DATA RECORDS START

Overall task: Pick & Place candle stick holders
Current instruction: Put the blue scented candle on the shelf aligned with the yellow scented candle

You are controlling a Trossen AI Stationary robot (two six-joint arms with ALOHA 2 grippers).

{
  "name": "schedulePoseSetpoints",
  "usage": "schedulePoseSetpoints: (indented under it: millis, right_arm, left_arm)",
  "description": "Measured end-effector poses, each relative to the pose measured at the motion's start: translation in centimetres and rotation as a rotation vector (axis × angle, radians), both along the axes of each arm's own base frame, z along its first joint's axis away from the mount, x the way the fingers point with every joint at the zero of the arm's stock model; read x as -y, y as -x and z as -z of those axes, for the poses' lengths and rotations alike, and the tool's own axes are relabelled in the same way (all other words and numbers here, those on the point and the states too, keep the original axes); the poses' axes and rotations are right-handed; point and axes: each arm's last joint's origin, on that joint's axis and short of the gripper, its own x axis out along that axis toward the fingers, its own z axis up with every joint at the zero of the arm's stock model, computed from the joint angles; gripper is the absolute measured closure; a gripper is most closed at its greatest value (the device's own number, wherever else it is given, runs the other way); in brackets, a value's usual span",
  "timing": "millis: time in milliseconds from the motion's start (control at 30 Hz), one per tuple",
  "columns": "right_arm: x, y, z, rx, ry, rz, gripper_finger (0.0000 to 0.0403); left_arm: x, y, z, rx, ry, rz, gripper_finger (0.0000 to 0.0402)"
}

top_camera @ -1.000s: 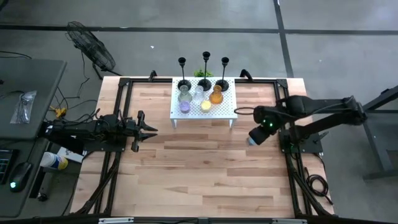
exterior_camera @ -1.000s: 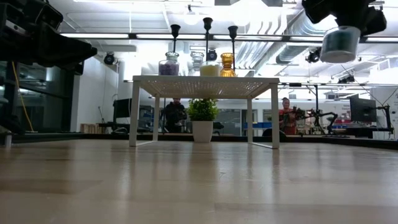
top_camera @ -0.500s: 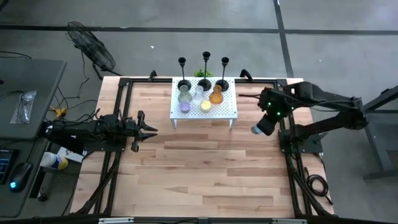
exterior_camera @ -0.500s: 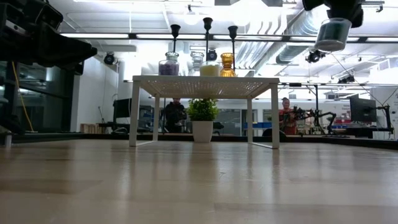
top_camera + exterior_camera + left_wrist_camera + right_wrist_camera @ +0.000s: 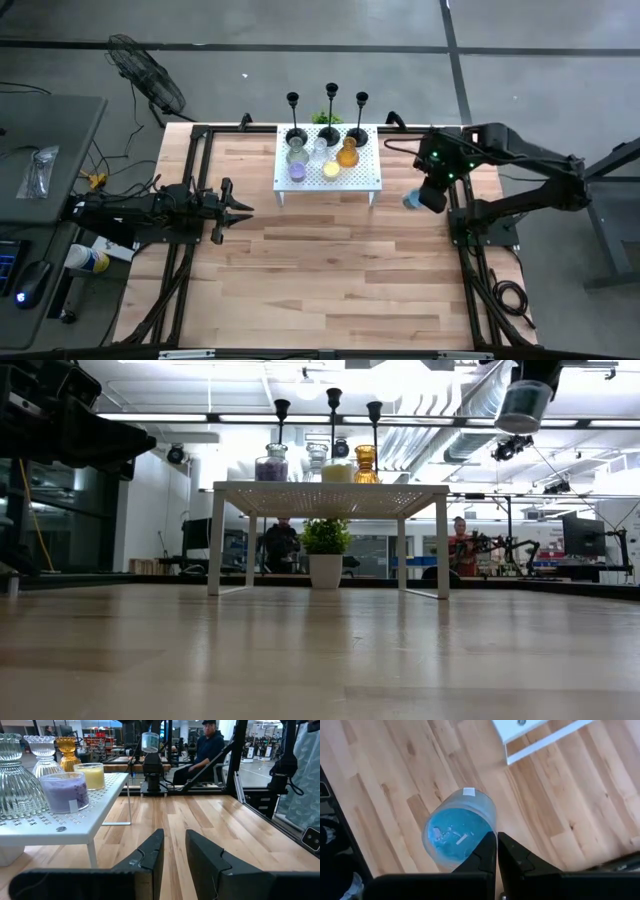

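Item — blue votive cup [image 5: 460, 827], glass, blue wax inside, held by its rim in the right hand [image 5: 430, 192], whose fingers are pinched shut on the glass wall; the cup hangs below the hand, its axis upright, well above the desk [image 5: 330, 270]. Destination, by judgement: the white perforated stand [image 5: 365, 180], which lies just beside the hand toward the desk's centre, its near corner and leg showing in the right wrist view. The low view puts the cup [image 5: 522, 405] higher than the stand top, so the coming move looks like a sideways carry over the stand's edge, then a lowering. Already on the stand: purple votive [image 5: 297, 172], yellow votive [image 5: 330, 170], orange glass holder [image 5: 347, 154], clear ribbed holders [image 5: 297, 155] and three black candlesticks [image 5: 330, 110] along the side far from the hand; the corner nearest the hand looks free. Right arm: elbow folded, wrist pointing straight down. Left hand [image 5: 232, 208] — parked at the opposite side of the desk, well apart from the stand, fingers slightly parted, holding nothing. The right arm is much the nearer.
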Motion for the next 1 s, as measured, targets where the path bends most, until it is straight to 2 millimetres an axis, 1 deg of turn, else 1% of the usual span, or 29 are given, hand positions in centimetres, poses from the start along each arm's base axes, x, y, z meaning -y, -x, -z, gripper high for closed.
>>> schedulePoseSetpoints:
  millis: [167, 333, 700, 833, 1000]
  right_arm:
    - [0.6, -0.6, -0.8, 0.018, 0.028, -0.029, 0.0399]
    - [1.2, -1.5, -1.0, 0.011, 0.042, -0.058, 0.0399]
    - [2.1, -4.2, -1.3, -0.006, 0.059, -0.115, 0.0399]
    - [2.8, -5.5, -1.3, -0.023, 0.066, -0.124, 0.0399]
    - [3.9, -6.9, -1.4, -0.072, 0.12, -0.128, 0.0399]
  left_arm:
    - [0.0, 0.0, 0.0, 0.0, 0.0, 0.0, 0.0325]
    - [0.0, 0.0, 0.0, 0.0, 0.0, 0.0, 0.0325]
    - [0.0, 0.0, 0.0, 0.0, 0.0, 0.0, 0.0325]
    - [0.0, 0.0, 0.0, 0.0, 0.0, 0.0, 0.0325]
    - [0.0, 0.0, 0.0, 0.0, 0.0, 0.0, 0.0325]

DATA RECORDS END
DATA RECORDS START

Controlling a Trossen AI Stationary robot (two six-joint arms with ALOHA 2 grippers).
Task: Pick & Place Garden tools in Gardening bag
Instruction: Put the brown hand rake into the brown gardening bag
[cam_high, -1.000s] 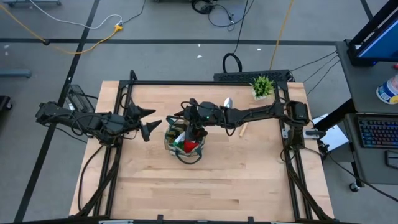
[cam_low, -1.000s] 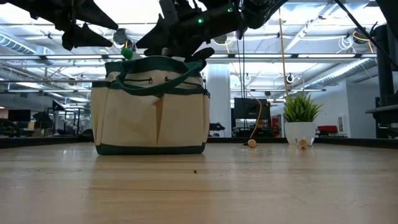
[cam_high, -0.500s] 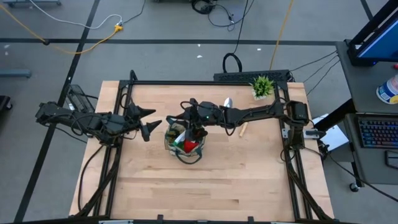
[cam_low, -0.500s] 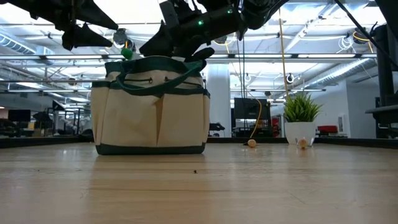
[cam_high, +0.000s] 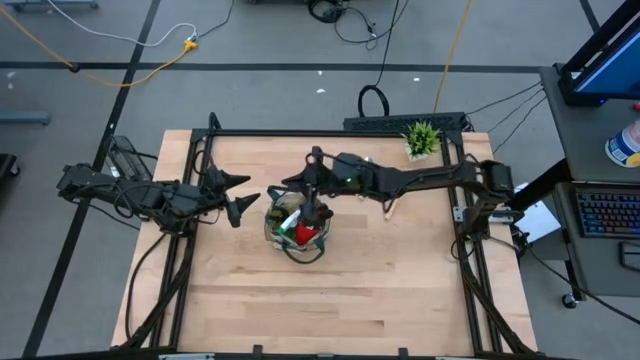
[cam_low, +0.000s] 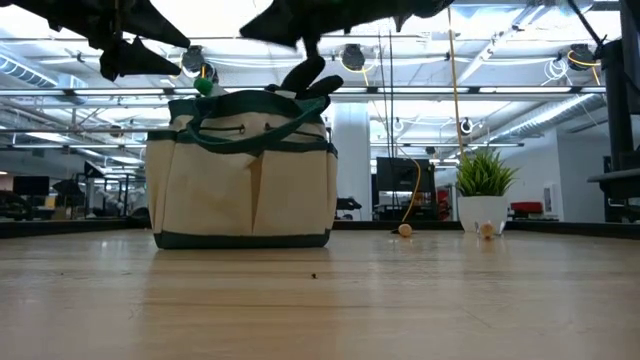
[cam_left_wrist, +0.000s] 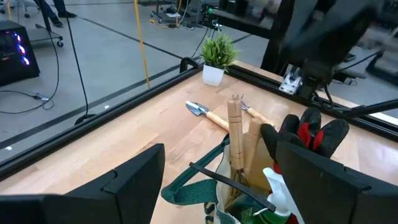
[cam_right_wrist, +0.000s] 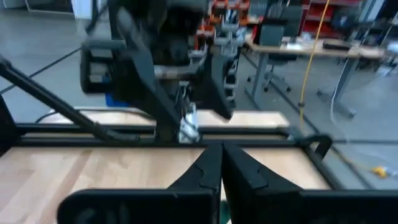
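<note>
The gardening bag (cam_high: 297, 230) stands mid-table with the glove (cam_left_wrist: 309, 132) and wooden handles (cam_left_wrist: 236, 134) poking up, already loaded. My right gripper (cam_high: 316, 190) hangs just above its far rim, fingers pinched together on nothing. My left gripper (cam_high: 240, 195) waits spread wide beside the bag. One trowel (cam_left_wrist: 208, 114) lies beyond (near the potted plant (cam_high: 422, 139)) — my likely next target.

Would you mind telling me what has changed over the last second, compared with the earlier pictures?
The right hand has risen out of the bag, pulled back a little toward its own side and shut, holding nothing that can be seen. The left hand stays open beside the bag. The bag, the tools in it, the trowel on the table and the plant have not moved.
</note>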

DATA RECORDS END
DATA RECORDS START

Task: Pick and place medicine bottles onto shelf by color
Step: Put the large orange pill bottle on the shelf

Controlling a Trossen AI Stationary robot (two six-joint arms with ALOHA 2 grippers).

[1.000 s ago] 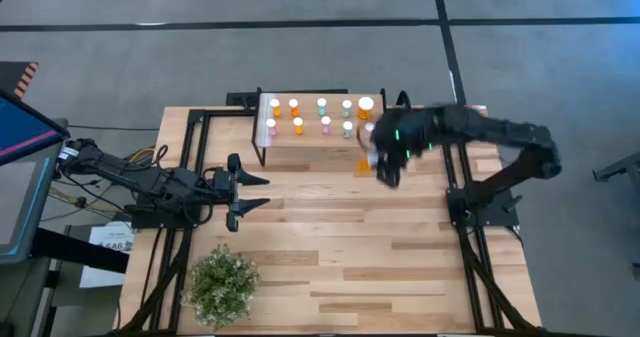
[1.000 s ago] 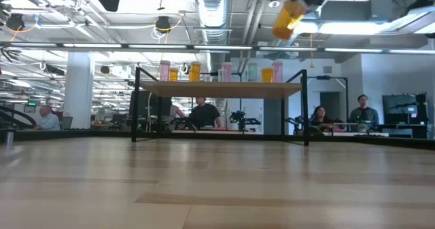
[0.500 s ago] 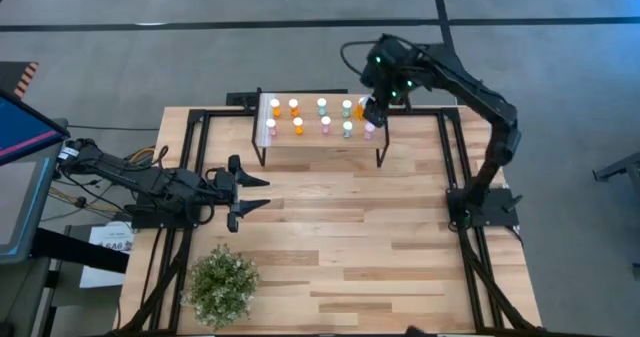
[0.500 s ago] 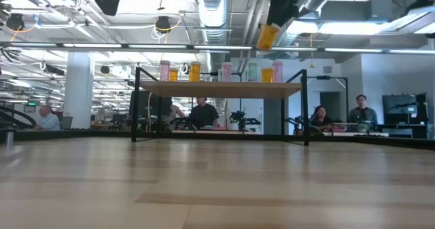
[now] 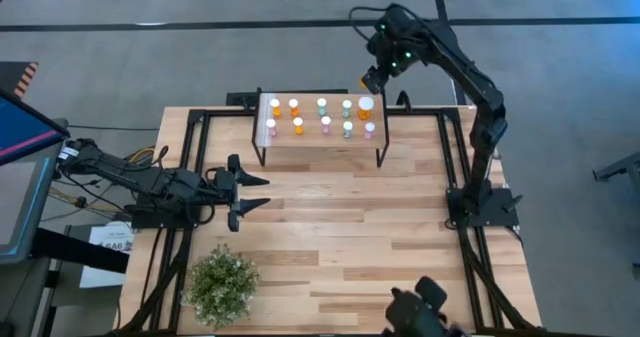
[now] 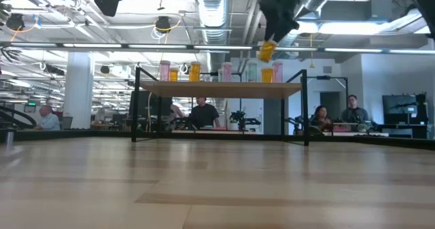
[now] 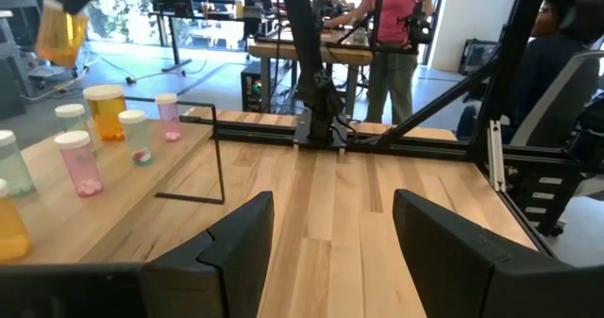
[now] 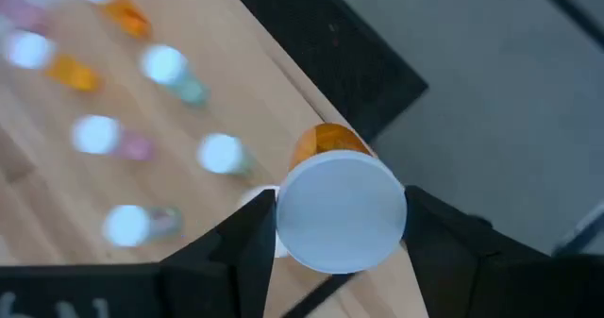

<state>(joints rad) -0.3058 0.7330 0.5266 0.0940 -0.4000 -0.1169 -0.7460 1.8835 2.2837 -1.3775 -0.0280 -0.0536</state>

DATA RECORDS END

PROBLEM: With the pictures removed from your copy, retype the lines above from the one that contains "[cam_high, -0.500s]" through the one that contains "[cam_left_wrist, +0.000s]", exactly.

ANSWER SPACE:
[cam_high, -0.500s] 
[cam_low, -0.500s] 
[cam_high, +0.000s] 
[cam_low, +0.000s] 
[cam_left_wrist, +0.000s] 

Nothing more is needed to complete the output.